Tribune. Le 26 avril, le président brésilien Jair Bolsonaro a confirmé sur Twitter ce que son ministre de l’éducation, Abraham Weintraub, avait annoncé la veille : son gouvernement prévoit de supprimer les subventions publiques destinées aux études de sociologie et de philosophie.

Pour ces disciplines, il faudrait à l’avenir financer ses propres études. Tandis que le ministre a calqué son action sur le modèle de celle lancée par le Japon en 2015, le président a précisé que l’enseignement supérieur devait se concentrer sur la lecture, l’écriture et le calcul, et qu’à la place des sciences humaines, l’Etat fédéral devait investir dans les domaines apportant un « retour sur investissement immédiat » au contribuable, tels que la médecine vétérinaire, l’ingénierie et la médecine.
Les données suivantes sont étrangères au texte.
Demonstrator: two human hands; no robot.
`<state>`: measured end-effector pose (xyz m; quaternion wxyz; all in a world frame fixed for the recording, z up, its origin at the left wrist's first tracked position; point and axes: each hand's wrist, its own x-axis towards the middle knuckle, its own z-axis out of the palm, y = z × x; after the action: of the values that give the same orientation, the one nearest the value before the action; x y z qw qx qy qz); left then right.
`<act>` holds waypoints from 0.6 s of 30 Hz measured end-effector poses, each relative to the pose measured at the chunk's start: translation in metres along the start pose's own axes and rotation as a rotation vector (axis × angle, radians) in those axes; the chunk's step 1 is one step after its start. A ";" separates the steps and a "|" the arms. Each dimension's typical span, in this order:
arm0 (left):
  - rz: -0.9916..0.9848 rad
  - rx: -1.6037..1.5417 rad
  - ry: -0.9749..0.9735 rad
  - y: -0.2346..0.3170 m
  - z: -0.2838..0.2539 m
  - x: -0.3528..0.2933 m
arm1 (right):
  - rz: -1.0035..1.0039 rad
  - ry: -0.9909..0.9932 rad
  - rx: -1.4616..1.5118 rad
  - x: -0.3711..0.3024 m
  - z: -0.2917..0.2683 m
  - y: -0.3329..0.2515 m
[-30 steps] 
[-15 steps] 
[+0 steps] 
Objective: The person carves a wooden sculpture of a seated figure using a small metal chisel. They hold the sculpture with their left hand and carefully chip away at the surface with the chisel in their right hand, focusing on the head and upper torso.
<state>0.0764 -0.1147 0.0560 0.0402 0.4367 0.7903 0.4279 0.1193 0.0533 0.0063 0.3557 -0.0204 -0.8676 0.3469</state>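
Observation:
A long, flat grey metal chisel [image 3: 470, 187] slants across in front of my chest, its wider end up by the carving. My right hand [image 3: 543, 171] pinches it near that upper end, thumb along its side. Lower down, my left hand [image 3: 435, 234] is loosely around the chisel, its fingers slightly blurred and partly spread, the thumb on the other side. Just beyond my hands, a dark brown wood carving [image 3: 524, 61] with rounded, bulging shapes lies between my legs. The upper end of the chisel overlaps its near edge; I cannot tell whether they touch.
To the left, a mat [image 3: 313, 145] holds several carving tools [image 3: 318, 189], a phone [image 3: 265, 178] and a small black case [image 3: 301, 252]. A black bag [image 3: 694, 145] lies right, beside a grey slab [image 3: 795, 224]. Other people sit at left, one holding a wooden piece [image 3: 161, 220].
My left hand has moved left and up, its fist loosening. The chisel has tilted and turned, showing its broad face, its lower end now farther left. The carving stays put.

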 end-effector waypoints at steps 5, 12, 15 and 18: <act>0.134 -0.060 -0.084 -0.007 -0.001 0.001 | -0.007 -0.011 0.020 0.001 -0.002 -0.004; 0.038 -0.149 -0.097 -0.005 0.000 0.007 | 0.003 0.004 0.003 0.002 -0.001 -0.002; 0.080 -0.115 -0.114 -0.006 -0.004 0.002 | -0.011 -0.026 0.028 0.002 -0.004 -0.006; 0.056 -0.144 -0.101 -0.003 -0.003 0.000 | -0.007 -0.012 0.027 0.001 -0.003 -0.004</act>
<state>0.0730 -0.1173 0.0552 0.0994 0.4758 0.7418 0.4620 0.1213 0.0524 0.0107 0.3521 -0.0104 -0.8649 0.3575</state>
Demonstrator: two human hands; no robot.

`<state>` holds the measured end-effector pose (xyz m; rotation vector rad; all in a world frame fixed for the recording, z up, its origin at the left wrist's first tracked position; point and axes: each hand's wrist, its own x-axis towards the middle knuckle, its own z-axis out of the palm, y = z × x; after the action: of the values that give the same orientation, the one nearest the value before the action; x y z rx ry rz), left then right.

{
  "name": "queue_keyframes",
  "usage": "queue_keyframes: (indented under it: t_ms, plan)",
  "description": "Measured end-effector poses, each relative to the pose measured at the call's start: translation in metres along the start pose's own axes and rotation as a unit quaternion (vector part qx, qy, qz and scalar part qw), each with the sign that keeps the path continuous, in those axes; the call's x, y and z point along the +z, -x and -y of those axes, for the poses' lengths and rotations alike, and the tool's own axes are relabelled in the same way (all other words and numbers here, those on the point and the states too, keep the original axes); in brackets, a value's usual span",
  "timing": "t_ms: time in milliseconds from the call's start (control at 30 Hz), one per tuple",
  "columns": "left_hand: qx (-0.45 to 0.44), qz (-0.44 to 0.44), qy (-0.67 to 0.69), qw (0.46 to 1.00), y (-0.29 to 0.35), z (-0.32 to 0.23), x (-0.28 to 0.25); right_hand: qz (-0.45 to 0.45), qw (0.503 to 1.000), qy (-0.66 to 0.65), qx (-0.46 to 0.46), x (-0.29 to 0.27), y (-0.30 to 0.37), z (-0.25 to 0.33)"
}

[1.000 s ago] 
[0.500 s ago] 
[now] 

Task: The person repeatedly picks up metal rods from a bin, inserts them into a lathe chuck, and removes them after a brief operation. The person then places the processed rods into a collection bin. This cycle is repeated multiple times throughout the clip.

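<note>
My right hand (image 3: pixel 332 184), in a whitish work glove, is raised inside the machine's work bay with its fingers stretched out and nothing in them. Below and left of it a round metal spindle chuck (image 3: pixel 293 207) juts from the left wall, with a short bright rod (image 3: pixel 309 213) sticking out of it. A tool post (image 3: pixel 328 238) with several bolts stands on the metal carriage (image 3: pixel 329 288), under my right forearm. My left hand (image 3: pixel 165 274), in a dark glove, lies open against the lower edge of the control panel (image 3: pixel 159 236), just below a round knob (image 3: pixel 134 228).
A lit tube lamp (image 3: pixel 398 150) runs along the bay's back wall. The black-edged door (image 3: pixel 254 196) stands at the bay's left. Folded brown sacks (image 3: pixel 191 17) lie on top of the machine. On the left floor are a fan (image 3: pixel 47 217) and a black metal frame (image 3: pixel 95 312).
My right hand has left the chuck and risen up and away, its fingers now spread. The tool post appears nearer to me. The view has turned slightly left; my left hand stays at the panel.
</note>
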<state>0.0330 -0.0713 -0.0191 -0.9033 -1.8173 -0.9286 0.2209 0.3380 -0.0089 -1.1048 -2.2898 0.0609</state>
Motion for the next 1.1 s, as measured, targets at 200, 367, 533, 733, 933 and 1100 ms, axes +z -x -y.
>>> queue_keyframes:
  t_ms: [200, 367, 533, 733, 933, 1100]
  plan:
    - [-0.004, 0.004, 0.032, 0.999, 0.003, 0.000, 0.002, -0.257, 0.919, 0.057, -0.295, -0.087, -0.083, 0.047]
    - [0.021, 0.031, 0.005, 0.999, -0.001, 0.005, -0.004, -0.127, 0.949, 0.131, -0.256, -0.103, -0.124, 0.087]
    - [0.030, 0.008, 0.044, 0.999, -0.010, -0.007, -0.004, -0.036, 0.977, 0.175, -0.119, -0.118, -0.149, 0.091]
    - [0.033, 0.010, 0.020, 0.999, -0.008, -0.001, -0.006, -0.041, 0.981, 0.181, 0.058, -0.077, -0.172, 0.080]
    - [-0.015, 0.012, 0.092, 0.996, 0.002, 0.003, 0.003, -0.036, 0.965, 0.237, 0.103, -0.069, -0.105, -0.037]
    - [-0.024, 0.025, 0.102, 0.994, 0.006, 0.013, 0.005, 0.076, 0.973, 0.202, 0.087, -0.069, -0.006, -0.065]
Par cette déclaration publique internationale, les signataires mettent en garde contre les graves conséquences de telles mesures, qui ont déjà contraint le gouvernement japonais à faire marche arrière à la suite de protestations nationales et internationales.

A l’aune de la conformité à une idéologie

En premier lieu, l’éducation en général et l’enseignement supérieur en particulier ne peuvent pas générer de retour sur investissement immédiat ; il s’agit d’un investissement national dans les générations à venir.

Deuxièmement, les économies modernes requièrent non seulement des compétences techniques spécialisées mais une formation intellectuelle large et générale pour les citoyennes et citoyens.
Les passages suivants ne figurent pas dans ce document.